Only, once you realise that each shape is a 'thing', the
experience of viewing metamorphoses into a much simpler puzzle or game. Rather
than contemplating images in their entirety, I begin to see the shell of a
beetle, a casted mould of some teeth, a thread of fabric. They look like
microscope slides unpicking and illuminating cell structures. There is
something to be said for the work's success in continuing the theme of the
flood and the chaotic re-ordering of life afterwards. We begin to see a plateau
of natural connections in which lines branch out rhisomatically between each
node. [here I have deleted a self-indulgent recapitulation of Deleuze and
Guattari's Thousand Plateaus].
In all honesty, I would have preferred the works if they
were not a puzzle of wonderous objects, but merely the work in and of
itself.
Their placement - effectively into triptychs - was a nice use of space. The entire room, in fact, is pleasantly laid out, with calm lighting and a sub-marine colour palette. However, the centre of the room is dominated by a large table upon which fungi are lazily glued to small boards.

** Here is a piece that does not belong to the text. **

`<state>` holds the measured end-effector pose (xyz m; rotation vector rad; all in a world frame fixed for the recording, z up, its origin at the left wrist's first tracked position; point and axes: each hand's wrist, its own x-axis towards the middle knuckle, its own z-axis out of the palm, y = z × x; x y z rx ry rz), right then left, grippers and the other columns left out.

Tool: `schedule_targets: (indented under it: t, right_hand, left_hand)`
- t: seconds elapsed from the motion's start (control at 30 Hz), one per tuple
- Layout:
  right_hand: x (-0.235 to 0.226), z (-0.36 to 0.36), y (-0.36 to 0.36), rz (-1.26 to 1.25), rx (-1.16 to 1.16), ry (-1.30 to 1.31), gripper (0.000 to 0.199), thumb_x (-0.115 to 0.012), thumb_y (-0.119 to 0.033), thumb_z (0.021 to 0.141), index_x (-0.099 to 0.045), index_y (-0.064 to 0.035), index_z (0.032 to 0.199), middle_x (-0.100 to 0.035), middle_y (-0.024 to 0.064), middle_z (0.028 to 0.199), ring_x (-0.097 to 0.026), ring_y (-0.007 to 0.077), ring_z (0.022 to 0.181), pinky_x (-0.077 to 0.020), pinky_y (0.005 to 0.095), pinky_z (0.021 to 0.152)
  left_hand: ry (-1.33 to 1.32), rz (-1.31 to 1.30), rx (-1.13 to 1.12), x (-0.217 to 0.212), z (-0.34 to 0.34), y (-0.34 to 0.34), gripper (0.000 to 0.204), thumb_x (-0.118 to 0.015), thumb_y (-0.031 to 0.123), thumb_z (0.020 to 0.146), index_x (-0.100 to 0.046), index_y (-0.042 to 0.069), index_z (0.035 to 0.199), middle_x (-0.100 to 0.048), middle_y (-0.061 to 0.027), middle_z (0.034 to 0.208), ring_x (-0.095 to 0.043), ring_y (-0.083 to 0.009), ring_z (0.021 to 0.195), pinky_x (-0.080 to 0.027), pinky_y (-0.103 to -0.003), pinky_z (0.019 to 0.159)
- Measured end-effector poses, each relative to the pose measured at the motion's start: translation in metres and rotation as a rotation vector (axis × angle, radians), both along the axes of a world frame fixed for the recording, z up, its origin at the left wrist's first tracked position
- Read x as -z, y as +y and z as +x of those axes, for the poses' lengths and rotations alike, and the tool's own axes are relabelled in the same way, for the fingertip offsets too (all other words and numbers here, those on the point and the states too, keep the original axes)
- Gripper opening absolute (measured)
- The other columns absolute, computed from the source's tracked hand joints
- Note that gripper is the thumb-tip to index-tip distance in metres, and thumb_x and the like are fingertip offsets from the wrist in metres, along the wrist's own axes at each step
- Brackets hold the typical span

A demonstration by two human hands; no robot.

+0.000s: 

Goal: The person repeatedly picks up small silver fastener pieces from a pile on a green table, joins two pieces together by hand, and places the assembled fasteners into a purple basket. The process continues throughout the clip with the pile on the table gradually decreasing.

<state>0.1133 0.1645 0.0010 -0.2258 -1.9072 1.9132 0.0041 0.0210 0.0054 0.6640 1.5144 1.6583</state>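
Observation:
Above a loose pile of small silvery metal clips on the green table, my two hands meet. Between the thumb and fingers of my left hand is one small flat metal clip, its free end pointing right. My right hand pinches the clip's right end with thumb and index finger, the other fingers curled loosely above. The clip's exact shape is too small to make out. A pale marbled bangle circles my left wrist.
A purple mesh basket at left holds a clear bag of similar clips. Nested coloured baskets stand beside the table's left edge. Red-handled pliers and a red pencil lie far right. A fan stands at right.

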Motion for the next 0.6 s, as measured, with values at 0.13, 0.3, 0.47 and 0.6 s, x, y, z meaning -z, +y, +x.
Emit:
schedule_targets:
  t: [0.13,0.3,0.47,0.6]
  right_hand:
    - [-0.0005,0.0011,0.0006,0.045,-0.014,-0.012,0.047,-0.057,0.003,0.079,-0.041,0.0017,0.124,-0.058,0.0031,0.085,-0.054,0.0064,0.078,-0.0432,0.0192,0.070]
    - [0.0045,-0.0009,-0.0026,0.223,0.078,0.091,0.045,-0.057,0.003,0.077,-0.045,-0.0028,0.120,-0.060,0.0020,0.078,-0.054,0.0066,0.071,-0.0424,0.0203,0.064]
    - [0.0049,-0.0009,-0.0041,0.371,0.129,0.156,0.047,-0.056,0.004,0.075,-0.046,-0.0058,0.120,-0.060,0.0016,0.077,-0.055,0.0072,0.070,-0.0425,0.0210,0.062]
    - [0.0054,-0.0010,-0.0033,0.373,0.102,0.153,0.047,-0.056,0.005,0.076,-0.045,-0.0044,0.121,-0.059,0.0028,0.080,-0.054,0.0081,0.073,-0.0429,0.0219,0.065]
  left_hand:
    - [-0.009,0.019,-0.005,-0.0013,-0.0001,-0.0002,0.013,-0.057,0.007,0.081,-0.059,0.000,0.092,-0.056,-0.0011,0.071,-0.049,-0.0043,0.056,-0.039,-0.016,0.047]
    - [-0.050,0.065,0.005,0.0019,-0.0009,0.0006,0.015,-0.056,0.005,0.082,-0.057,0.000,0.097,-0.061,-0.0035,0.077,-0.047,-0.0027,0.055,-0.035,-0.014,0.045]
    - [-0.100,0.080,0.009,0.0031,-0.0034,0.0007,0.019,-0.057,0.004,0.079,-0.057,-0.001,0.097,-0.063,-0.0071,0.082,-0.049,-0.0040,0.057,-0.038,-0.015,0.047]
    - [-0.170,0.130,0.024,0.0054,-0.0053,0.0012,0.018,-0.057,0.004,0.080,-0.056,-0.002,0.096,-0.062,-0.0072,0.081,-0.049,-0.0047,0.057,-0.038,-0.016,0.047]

They are almost drowning in glue. Perhaps they are to speak to ideas of the perpetuity, inevitability or eternality of fungal life. I wasn't taken by them.
Also not to my liking was the inclusion of a model theatre,
in which a glass orb can be used to view the inverse of an upside-down image of
a woman. Any thoughts inspired by this piece - of age, performativity, decay,
isolation, illusion - didn't fit within the wider gallery. I imagine its
inclusion here was purposeful and that von Zwehl could give me a convincing
argument for why it was here. Yet, without much more to go on, it felt - to me
- out of place.
At the far end of the exhibition is a Wunderkammer. Here we
find the aye-aye, alongside lots of curios. Rocks with eyelashes. Photographs
of children, snakes draped around their necks. In a more declarative critical
context, it would be a provocative act of curation. The presence of forgeries
and ideas of authenticity, strange connections and the resurgence of morbidity.
It all works. Only, here, it feels like a flat addendum. A punchline to a joke
that hasn't been built up.
Neighbouring this is perhaps the most interesting object found within the gallery. A small book. It is displayed open to a page upon which is written an outmoded taxonomy of collecting - a view of the whole. Yet, as an object, it is denied context - it has no label, presented as art rather than historical anchor point. I ultimately find its name, date and author from a large print booklet stowed within the exhibition. The Musaeum Tradescantianum; or, A Collection of Rarities by John Tradescant, from 1656. Here it is, and here is the entryway into a discussion of collecting and curiosity that has been neglected by the exhibition as a whole. Here, it is merely an appendix.
Overall, von Zwehl's work, her photography, is remarkable. The images are beautiful and engrossing. Some of the ideas within the space are strong. However, it misses such an obvious angle of criticality, that it is ultimately a disappointing - if pleasant - space. Perhaps were I to have visited this in a gallery setting, outside of the Ashmolean, I may have found it more understandable. But the lack of praxiological critique in favour for a toothless engagement in wonder and curiosity felt like a real missed opportunity.
Ashmolean NOW: Bettina von Zwehl: The Flood is on at the
Ashmolean between 18 Oct - 11 May and is free to enter.